London Higher – a regional HE membership association survivor. A few thoughts on why..


It’s THAT time of year. London Higher is immersed in preparations for the AGM. In a small business it’s all hands to the pump. Nerves, confidence, tension and anticipation swim around together.  This year we are seeking approval to increase member contributions – an added edge.

London Higher is a higher education regional association (HERA). Once there were 9. Most were founded in the late 90s. A new regional thrust in England seemed likely then.  HEFCE itself helped to set up the HERAs.  In London progress was slow and prospects at best looked mixed. The other HERAs seemed more robust. I joined in May 2002 for a 2 year stint. I wasn’t convinced about a longer term!  13 years on and I’m still here. London Higher is still here.  Yet most of the other HERAs (and many other smaller HE sector collaborative organisations) have disappeared.

What distinguishes London Higher from other HE membership organisation? In many respects nothing. If London Higher didn’t differentiate itself members wouldn’t pay to join at all. Determining member priorities, defining the right offer, not duplicating the work of others, and establishing how to deliver value for money, are preoccupations.

How come London Higher has weathered many storms, and the worst of the recession, and retained its membership?  I am not placed to comment on other organisations. But our 40+ HEI cluster, with no one dominant HEI in the pack, is a likely factor.  London Higher can operate even if a member or two choose to dip out for a spell, or mergers come about. It would be harder in a smaller group.

To me, London Higher engaged with its HEIs, and with other regional stakeholders, in a way that always seemed different. This perhaps borne of necessity due to the size and diversity of our membership.  And of course the scale, shape and dynamics of the capital impact on the nature of both the challenges and opportunities of being located in London.  The environment is a unique one.

I used to meet with colleagues from other HERAs. I often felt that what I had to say, and what London Higher was interested in, seemed dissimilar.  We never had anything in the way of big national or EU regional projects to administer either. Even when grants were common, member contributions were always our main income source.  Sometimes I bemoaned all this.

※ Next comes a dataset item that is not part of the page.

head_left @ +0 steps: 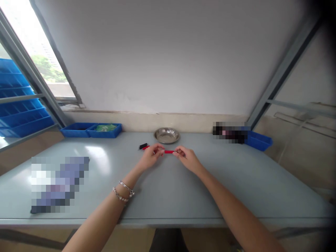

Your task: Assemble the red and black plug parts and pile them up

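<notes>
A slim red pen lies level between my two hands, just above or on the grey table. The fingertips of my left hand pinch its left end. At its right end, my right hand grips it between thumb and fingers; both ends are partly hidden by fingers. Just beyond my left hand lie a black pen-like piece and a red one, close together and partly covered by that hand. A round shiny metal bowl stands behind the pen, apart from my hands.
Two blue bins stand at the back left, one with a green plastic bag. Another blue bin is at the back right beside a blurred dark item. A blurred bluish long object lies at left. Metal posts frame the table.
</notes>
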A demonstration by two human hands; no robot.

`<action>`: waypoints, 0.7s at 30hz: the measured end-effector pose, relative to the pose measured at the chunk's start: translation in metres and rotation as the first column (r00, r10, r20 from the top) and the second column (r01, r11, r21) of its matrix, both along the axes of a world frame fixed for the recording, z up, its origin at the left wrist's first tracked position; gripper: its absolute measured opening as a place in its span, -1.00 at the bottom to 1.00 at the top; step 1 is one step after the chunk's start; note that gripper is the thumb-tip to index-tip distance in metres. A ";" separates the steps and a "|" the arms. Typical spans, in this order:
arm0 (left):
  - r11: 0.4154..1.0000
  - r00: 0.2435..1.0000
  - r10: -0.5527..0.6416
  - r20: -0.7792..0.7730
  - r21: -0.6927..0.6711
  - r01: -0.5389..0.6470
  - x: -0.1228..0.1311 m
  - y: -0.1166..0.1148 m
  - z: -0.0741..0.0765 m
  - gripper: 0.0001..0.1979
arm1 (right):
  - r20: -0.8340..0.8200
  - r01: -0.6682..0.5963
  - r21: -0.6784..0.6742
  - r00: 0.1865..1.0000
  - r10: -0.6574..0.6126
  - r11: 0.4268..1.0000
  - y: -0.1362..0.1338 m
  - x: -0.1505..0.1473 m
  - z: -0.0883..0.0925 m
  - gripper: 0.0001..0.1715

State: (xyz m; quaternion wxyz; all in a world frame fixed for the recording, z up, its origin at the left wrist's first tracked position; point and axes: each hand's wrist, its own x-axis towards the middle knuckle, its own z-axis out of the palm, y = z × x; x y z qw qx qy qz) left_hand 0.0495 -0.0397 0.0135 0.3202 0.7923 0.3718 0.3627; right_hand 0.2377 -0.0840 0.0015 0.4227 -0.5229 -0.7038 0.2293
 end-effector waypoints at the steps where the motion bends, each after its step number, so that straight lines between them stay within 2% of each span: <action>1: 1.000 1.000 0.000 -0.002 -0.002 0.000 0.000 0.000 0.000 -0.83 | -0.002 -0.004 -0.001 1.000 0.004 1.000 0.001 0.000 -0.001 -0.76; 6: 1.000 1.000 -0.014 -0.015 0.005 0.014 0.000 0.000 0.001 -0.83 | 0.033 -0.049 0.008 0.998 0.049 0.999 0.002 0.001 -0.003 -0.76; 11: 1.000 0.999 -0.028 -0.015 0.010 0.028 0.000 0.000 0.001 -0.84 | 0.065 -0.041 -0.009 0.997 0.042 0.999 0.000 0.002 -0.002 -0.63; 18: 1.000 1.000 -0.013 -0.008 0.008 0.013 -0.001 0.000 0.002 -0.84 | 0.035 -0.022 0.006 0.999 0.022 1.000 0.000 0.001 -0.001 -0.79; 21: 1.000 1.000 -0.015 -0.009 0.003 0.015 0.000 -0.001 0.003 -0.83 | 0.066 -0.045 0.027 0.997 0.043 0.999 0.001 0.001 -0.001 -0.79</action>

Maybe the lack of major external income streams, and the constant striving to embrace our diverse member HEIs, in planning and delivery, flexing as necessary, were essential planks for longevity.  Over the years the organisation has developed. Our advisory groups and networks (not standing committees) have become well embedded. As an executive, our expertise and understanding has grown, and we also – I believe – have proved our worth. We now appear trusted as being non-partisan, reliable and capable by our member HEIs. Another key to our success is, of course, the excellent team around me. A representative, and engaged, Board likewise.

The AGM gives an opportunity for our members to challenge the elected Board and the Executive, to query or contest our achievements this past year and our plans for next, or both.  There are tough times ahead too. We must go on working hard to stay on the front foot and be ready to make tough calls.  But would I bet on whether the organisation will still be around in another 13 years? Yes. If London Higher did not already exist then something similar would need to be invented – a telling indicator of whether there is a case for any organisation.  Roll on the AGM.